*Exercise goal*. Beginning with the line that holds "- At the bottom" and finishing with the line that holds "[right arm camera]", repeat the listing exactly, leaving every picture out.

======== Dataset extract

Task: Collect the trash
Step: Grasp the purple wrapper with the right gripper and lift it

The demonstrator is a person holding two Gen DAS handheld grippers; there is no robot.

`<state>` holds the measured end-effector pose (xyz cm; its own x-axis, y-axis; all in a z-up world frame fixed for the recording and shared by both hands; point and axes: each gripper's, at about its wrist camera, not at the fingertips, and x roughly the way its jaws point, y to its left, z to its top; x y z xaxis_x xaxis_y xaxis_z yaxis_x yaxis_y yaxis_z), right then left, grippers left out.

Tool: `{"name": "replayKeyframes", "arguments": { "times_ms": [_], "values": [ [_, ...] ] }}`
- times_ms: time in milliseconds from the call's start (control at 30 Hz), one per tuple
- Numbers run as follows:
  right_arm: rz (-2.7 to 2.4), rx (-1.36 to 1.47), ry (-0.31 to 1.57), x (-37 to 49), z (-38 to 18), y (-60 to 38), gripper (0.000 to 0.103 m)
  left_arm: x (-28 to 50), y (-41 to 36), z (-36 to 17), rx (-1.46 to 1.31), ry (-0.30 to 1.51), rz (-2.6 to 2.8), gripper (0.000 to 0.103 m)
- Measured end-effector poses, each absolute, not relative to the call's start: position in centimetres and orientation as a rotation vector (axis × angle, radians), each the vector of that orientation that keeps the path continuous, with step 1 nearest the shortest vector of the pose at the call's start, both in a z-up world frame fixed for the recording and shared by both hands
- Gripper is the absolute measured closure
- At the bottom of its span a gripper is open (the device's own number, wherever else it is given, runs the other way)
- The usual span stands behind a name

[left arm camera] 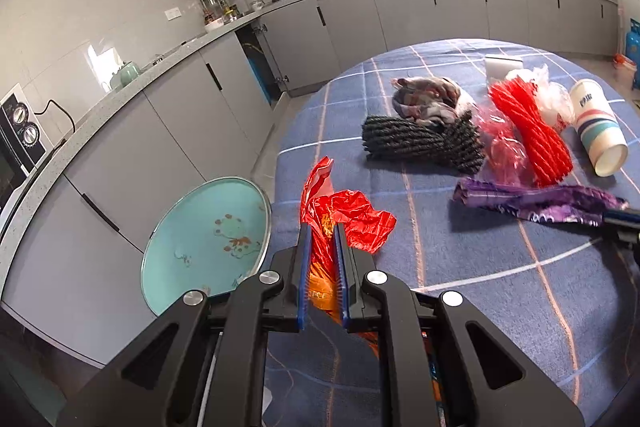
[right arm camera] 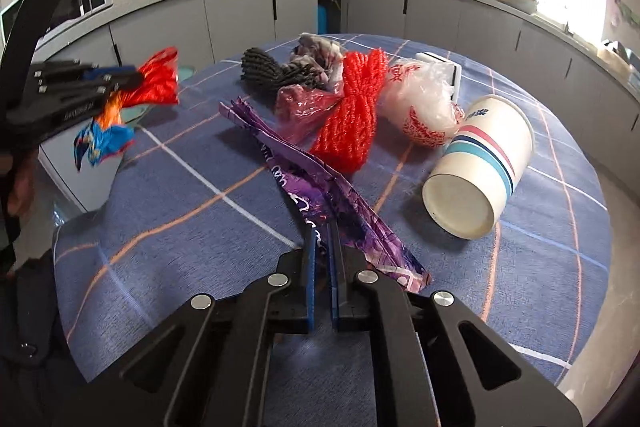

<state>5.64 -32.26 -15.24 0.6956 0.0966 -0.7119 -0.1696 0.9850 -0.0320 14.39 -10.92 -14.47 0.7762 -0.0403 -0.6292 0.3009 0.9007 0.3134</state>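
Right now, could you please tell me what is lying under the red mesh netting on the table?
The red mesh netting lies across a crumpled pink plastic bag, which sticks out toward the purple wrapper. Beneath that, only checked tablecloth shows; anything directly underneath stays hidden.

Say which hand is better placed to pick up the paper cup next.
Right, probably. The paper cup lies just beside the right gripper, though that gripper is shut on the purple wrapper. The left gripper holds red trash, farther off.

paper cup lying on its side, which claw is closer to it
Right. The right claw is shut on the purple wrapper right beside the paper cup; the left claw holds a red bag across the table.
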Motion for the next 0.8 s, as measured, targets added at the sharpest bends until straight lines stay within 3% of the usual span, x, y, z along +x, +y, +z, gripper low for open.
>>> {"name": "replayKeyframes", "arguments": {
  "times_ms": [33, 100, 167, 267, 333, 500, 800],
  "values": [
    [0.145, -0.096, 0.773, 5.5, -15.0, -32.2, 0.093, 14.4, -10.8, -14.4, 0.417, 0.657, -0.189, 0.091],
    [0.146, -0.083, 0.758, 5.2, -14.7, -32.5, 0.058, 14.5, -10.8, -14.5, 0.416, 0.659, -0.190, 0.091],
    [0.144, -0.098, 0.750, 5.1, -14.4, -32.5, 0.058, 14.5, -10.7, -14.5, 0.414, 0.662, -0.190, 0.091],
    [0.143, -0.127, 0.774, 5.3, -14.8, -32.4, 0.062, 14.6, -10.6, -14.4, 0.409, 0.662, -0.189, 0.091],
    [0.128, -0.134, 0.791, 5.7, -15.4, -32.4, 0.078, 14.7, -10.6, -14.4, 0.409, 0.662, -0.190, 0.091],
    [0.139, -0.141, 0.811, 5.9, -16.2, -31.9, 0.098, 14.7, -10.6, -14.5, 0.410, 0.666, -0.191, 0.091],
    [0.176, -0.098, 0.737, 4.5, -13.6, -31.1, 0.101, 14.6, -9.8, -13.4, 0.410, 0.634, -0.163, 0.091]
  ]
}}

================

*Written reply*.
- At the bottom of its span a gripper is open (the device's own number, wherever else it is given, runs the other way)
- The usual span stands behind a name

[left arm camera] 
[right arm camera] 

What this exercise required has been given in full.